舌が感じる様々な味覚が引き起こした忘我の時は、ほんの僅かだったが、幸福な気持ちと味は、彼の心にほのぼのとした温もりを残してくれた。
「……それからは、騎士団に入り、夢中になって団員の背中を目指して食らい付くのが日課でした……勿論、団長はその一番先頭に居たんですがね」
気付けば彼は、ししょーやチリに自らの生い立ちを話していた。両親との死別、育ててくれた姉と叔父、そして騎士団での暮らし。今に繋がる様々な出来事を、身振り手振りを交えながら話している内に、チリも釣られておかしそうに笑ったり、真剣な表情で聞き入ったりと、彼女なりに彼の話を聞いてくれていた。
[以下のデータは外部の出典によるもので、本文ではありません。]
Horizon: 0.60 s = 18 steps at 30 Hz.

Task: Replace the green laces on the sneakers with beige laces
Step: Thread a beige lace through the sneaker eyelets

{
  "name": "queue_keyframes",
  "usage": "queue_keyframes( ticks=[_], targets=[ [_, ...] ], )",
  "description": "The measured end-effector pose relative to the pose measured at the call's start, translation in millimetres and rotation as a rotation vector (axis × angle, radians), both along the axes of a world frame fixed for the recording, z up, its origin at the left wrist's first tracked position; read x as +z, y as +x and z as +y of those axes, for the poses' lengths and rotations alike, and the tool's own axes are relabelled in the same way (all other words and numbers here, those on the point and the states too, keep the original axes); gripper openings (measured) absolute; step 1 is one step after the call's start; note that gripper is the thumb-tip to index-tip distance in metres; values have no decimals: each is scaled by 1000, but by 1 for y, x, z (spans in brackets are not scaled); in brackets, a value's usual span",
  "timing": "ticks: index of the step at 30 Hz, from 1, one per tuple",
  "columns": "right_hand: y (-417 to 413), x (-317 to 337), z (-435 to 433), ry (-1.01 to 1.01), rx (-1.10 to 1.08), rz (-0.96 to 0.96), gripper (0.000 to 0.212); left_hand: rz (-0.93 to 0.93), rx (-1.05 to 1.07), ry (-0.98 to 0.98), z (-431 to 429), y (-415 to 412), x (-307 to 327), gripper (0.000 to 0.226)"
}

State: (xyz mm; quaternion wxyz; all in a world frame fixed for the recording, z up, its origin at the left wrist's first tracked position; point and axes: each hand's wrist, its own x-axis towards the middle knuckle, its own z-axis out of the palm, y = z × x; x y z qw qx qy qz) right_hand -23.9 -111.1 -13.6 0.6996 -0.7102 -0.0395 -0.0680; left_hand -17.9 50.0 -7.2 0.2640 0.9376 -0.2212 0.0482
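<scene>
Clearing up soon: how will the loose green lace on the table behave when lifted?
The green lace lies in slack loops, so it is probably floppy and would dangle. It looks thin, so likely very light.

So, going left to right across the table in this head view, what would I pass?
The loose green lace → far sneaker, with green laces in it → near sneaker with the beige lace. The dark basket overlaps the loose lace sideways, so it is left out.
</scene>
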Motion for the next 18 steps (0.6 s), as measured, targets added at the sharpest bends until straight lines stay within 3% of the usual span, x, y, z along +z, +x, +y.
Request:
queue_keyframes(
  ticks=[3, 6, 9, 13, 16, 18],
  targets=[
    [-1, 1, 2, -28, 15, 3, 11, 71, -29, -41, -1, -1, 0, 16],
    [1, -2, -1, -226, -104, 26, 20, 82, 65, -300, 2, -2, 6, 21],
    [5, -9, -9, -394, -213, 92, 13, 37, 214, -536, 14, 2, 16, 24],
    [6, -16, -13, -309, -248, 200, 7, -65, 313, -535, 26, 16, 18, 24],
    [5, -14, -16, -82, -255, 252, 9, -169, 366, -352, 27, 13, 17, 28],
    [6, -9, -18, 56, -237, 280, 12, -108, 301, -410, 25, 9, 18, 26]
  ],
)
「あっ、あの……えっと……私は、親が居ませんでした。いや、別に死んじゃったとかじゃなくて、気がついたら居なかった感じで……」
ピメントが尋ねた訳では無かったが、チリが自らの生い立ちを語り出した時、ジャード婦人が温かな茶を淹れて、二人の前に差し出すと、ジェロキアは何も言わずに立ち上がり、ししょーに手を振って店から出て行った。
「……で、えと……その……ぬ、盗みとかしながら……何とか生きてたんだけど……あっ!! 今はしてないからっ!!」
「大丈夫だって、今の話じゃないんでしょ?」
チリとピメントの受け答えを眺めていたししょーは、二人のやり取りに小さく笑いつつ、話が一段落着くのを待ってから厨房に行き、小さな包みを二つ持って来た。
「……これは、俺から二人に贈り物だ。ま、大したものじゃないんだが……」
そう言って差し出し、各々開けてみるように促す。
「……これ、羽根ペン?」
「もしかして、オウルベアのですか?」
二人の反応を確かめてから、ししょーが語り出す。
「ああ、俺の居た……所では、フクロウってのは【知恵】の象徴でな。その羽根で作ったペンは真実を語るって意味を含めてあるそうだ。これから二人で、何か打ち明けたい事や相談したい事があったら、これで手紙でも書いて送り合うのは、どうだろうな」
いつもの癖で、頬を指先で掻きながら話すししょーの横顔を見詰めながら、チリは大きく頷き、
「うん! そうするね!!」
と、元気良く声を上げ、その言葉にピメントも目尻に涙を浮かべながら、ししょーにむかって小さく会釈した。